- **Your assignment**: In the material below, find the line containing "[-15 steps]" and the line containing "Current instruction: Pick". Output those two lines and all lines between them exactly, without pictures.

[Task input — start]

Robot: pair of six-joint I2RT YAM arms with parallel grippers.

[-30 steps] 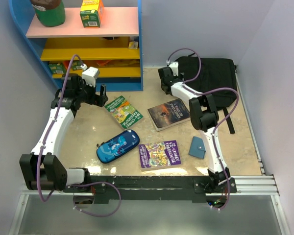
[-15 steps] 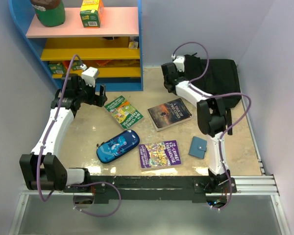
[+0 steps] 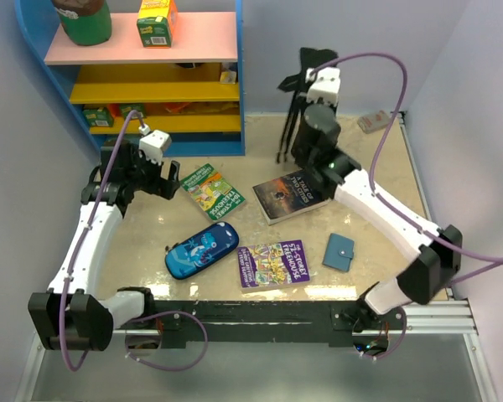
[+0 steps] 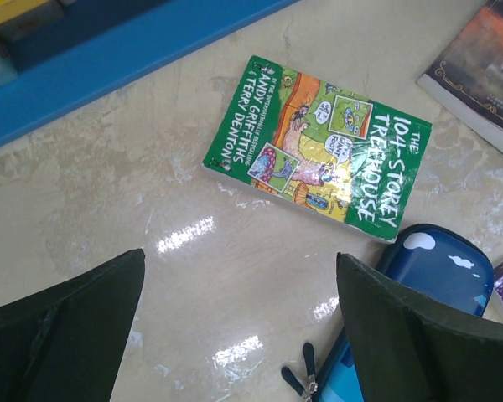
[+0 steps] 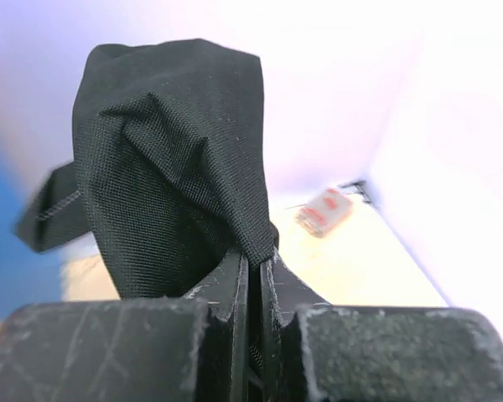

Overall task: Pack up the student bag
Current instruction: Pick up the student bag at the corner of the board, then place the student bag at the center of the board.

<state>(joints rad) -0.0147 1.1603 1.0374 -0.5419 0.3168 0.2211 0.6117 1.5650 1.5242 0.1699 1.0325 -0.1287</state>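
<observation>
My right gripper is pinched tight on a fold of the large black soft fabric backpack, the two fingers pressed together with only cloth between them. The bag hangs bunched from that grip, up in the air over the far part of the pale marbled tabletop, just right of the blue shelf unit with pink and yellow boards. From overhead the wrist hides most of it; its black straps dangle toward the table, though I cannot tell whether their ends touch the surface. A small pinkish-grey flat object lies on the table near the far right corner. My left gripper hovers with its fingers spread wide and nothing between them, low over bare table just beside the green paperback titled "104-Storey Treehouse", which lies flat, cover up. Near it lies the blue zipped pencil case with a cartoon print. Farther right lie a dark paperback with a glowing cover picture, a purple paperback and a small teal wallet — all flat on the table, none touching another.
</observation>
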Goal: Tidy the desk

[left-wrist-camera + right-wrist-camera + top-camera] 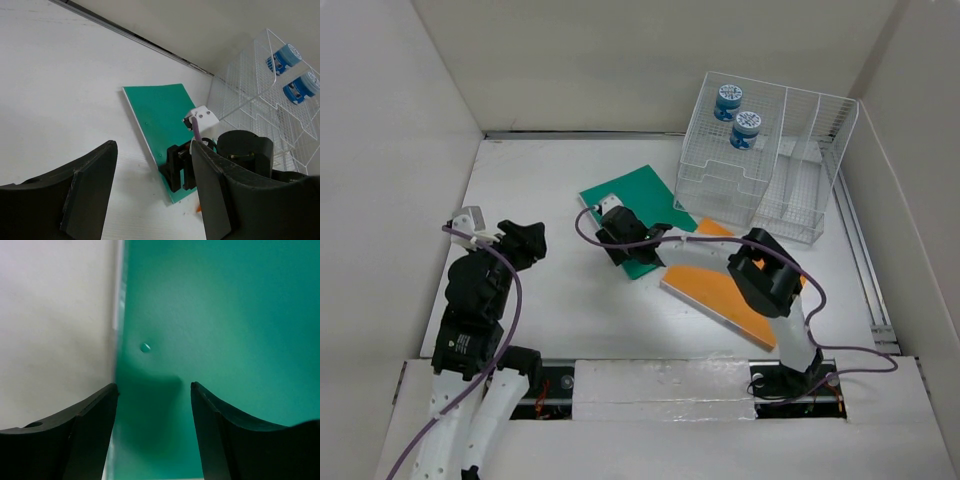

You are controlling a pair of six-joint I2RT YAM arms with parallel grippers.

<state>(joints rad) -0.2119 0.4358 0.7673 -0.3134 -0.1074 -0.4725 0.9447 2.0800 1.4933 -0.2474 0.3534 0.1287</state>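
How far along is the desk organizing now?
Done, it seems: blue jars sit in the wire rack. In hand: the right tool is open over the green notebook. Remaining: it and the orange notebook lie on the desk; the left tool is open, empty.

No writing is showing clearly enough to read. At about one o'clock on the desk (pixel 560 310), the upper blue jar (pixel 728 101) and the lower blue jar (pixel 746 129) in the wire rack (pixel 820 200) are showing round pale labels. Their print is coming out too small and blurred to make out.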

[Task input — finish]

- **Written response**:
[-15 steps] 
[+0 steps] 
[+0 steps] 
[+0 steps] 

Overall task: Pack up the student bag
Current instruction: Pick up the student bag at the corner of the board, then place the student bag at the center of the board.

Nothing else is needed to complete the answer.